Manuscript received December 8, 1992; revised March 2, 1993. This work was supported by the National Science Foundation and DARPA under Contract MIP-8814612.

J. M. Hakkarainen was with the Department of Electrical Engineering, Massachusetts Institute of Technology, Cambridge, MA 02139. He is now with the General Electric Research and Development Center, Schenectady, NY 12345.

H.-S. Lee is with the Department of Electrical Engineering, Massachusetts Institute of Technology, Cambridge, MA 02139.

IEEE Log Number 9209021.

Special-purpose vision circuits and systems are designed for a particular algorithm or a set of closely related algorithms and thus are optimized for maximum computation and communication efficiency.
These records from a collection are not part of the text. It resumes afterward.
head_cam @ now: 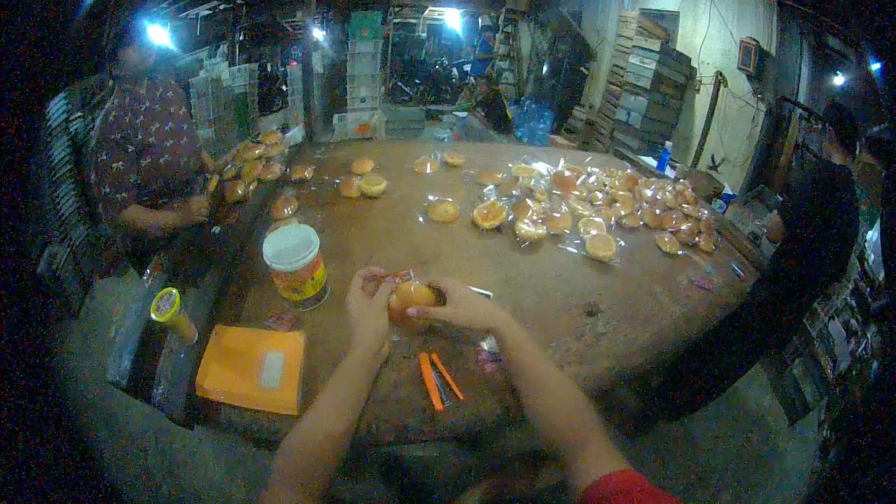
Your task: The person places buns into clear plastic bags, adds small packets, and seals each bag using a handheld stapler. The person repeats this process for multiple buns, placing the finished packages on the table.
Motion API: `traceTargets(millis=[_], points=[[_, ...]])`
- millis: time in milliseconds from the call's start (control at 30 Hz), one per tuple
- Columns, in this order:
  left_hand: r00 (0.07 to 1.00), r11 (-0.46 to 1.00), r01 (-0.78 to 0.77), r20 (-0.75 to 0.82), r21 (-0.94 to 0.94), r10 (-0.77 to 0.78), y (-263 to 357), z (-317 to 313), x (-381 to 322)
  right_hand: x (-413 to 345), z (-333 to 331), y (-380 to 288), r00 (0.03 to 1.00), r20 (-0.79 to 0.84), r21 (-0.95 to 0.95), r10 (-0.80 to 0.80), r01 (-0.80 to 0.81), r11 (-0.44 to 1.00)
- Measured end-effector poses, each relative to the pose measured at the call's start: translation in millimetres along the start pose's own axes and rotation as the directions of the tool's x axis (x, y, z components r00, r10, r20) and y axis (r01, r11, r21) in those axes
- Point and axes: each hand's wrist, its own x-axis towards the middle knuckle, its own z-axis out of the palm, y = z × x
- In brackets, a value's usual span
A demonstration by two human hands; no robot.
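Observation:
A round browned bun (pixel 409 299), shiny as if in clear plastic, is between my hands above the near part of the wooden table (pixel 504 266). My right hand (pixel 458 306) grips the bun from the right, thumb across its front. At the bun's upper left, my left hand (pixel 369 304) pinches a small red printed label (pixel 400 276); whether it also grips the bag is unclear. Below my hands lies an orange stapler-like tool (pixel 439 381). Beside it is a small clear-and-red crumpled packet (pixel 488 355). A white-edged flat object (pixel 481 292) is partly hidden behind my right hand.
A white-lidded tub (pixel 295 266) and an orange packet (pixel 250 369) stand left, near a yellow-topped container (pixel 173 313). Many plastic-wrapped buns (pixel 602 199) cover the far right; more buns (pixel 252 162) are heaped far left beside a person (pixel 150 154). Another person (pixel 815 217) is at right.

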Motion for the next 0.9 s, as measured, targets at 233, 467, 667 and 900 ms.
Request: traceTargets(millis=[233, 467, 667, 900], points=[[0.994, 0.992, -0.088, -0.056, 0.092, 0.093, -10, -8, 5, 4, 12, 2, 1.000, 0.014, -0.040, -0.010, 0.010, 0.999], [0.986, 0.997, -0.082, -0.147, 0.005, 0.082, -10, -16, 11, 6, 16, 17, 0.999, -0.013, -0.005, -0.037, 0.037, 0.999], [0.985, 0.993, -0.116, -0.124, 0.015, 0.117, 1, -11, 7, 6, 17, 17, 1.000, 0.010, -0.015, -0.015, 0.015, 1.000], [0.982, 0.994, -0.113, -0.152, -0.008, 0.111, 1, -10, 9, 2, 14, 3, 0.998, -0.037, -0.074, -0.054, 0.051, 0.996]])
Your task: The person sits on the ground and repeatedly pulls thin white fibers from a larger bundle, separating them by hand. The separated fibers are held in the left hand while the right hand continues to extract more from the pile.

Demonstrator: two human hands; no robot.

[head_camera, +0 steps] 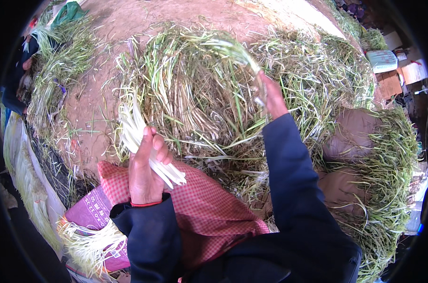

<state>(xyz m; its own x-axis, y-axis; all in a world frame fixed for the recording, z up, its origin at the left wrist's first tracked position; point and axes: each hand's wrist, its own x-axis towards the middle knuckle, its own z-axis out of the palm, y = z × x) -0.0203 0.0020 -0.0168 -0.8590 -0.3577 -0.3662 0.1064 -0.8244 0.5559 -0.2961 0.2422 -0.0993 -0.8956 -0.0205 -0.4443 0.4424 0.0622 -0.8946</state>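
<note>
My left hand (148, 166) is closed around a bundle of pale white plant stalks (132, 123), held above a red checked cloth (207, 201) on my lap. Further forward and to the right, my right hand (273, 93) grips a blurred bunch of long green and white stalks (231, 49), whose leafy ends trail to the left. Beneath both hands spreads a heap of long-stemmed leafy plants (185, 95) with brownish stems. At lower left, a bunch of cleaned pale stalks (93, 244) lies on a purple printed sack (93, 212).
Loose plant litter (306, 67) covers the ground at right, beside brown rounded bundles (352, 134) and a green pile (387, 169). Another heap (54, 81) lies at left, near a partly visible person (14, 95). Bare earth (90, 102) shows between heaps. Boxes (389, 85) stand at upper right.
</note>
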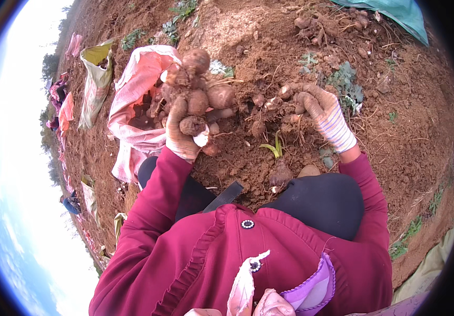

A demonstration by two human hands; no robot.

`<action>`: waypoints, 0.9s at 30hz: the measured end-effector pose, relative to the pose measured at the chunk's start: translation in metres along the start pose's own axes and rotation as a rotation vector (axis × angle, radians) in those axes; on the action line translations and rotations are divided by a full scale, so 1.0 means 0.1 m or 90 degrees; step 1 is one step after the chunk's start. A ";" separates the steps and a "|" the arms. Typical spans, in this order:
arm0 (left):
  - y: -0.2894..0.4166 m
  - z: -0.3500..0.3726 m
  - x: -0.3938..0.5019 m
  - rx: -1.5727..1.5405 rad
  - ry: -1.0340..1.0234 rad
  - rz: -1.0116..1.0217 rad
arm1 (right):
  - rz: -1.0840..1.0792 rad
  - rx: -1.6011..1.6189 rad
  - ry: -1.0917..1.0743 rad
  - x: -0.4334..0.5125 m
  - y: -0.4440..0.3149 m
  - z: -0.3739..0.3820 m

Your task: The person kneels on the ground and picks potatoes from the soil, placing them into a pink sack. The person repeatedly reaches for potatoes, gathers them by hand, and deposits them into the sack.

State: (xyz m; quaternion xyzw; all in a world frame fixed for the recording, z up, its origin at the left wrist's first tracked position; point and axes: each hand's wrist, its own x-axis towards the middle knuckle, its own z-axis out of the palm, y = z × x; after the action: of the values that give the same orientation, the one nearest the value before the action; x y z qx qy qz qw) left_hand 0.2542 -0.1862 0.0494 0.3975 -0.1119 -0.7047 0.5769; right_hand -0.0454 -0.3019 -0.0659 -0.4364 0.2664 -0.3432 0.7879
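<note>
My left hand (179,130), in a soiled striped glove, grips a cluster of round brown tubers (198,102), some with white broken ends. The cluster is above the right edge of an open pink woven sack (122,118), which holds more dirt-covered tubers. My right hand (318,104), gloved alike, has bent fingers on a soil-caked clump of small tubers and roots (290,106) at ground level. Below that clump, a tuber with a green shoot (280,173) stands close to my knee.
More rooted tubers (316,31) lie on the soil at the upper right, below a teal sheet (399,15). Leafy weeds (347,85) grow beside my right hand. A tall sack (96,87) stands beyond the pink one. Other people, one in blue (71,203), are far off at left.
</note>
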 end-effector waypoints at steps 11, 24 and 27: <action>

Several digital chips are already available that can perform specific image computation such as linear spatial filtering, pixel-wise addition, subtraction, and multiplication [6] with significant gains in speed and overall cost. However, a full vision system made from a collection of these modules still requires several chips and considerable board area. Novel approaches in both digital and analog array processors try to reduce system size even further. The "smart sensor" approach tackles computation and communication bottlenecks in machine vision algorithms by coupling image data processing tightly with the sensors [1]. At each computational stage, much effort is spent on reducing the data transmission bandwidth. Furthermore, many smart sensor systems use analog processing and push the analog/digital interface (A/D converters) away from the imagers. The stereo vision system in this paper is an example of such a system because its analog processors provide a digital output without using any A/D converters.

This paper is organized as follows. Section II introduces the binocular camera geometry and the stereo algorithm used in this work. The overall stereo system hardware architecture is presented next in Section III, followed in Section IV by a detailed description of the absolute-value-of-difference (AVD) chip, a core system processor. Finally, test results for the AVD chip are presented in Section V.

#### II. RECOVERY OF SCENE DEPTH FROM BINOCULAR STEREO

Depth perception is the process of recovering 3-D information from 2-D images. In order to understand how 2-D images can be reliably mapped back to the 3-D world, most researchers have divided the depth perception problem according to the various available cues. This has led to studies in binocular stereopsis, shading, motion vision, and stochastic stereo matching (e.g., [7]-[11]). This work deals with binocular stereopsis and the stereo correspondence problem in particular. Binocular stereo is based on the fact that a scene point is imaged to different relative locations in the two images, as indicated by the projections of point Pin Fig. 1. Stereo vision (depth recovery) is achieved if the difference in relative coordinates, also called the disparity, of corresponding points is determined. Fig. 1 reveals that the corresponding points are constrained by geometry to lie on particular corresponding epipolar lines. The image planes in Fig. 1 are in a coplanar orientation, which causes all epipolar



Fig. 1. A coplanar stereo vision geometry showing a scene point P imaged to left image point  $P_L$  and right image point  $P_R$  ( $S_L$  and  $S_R$  are the camera lens centers).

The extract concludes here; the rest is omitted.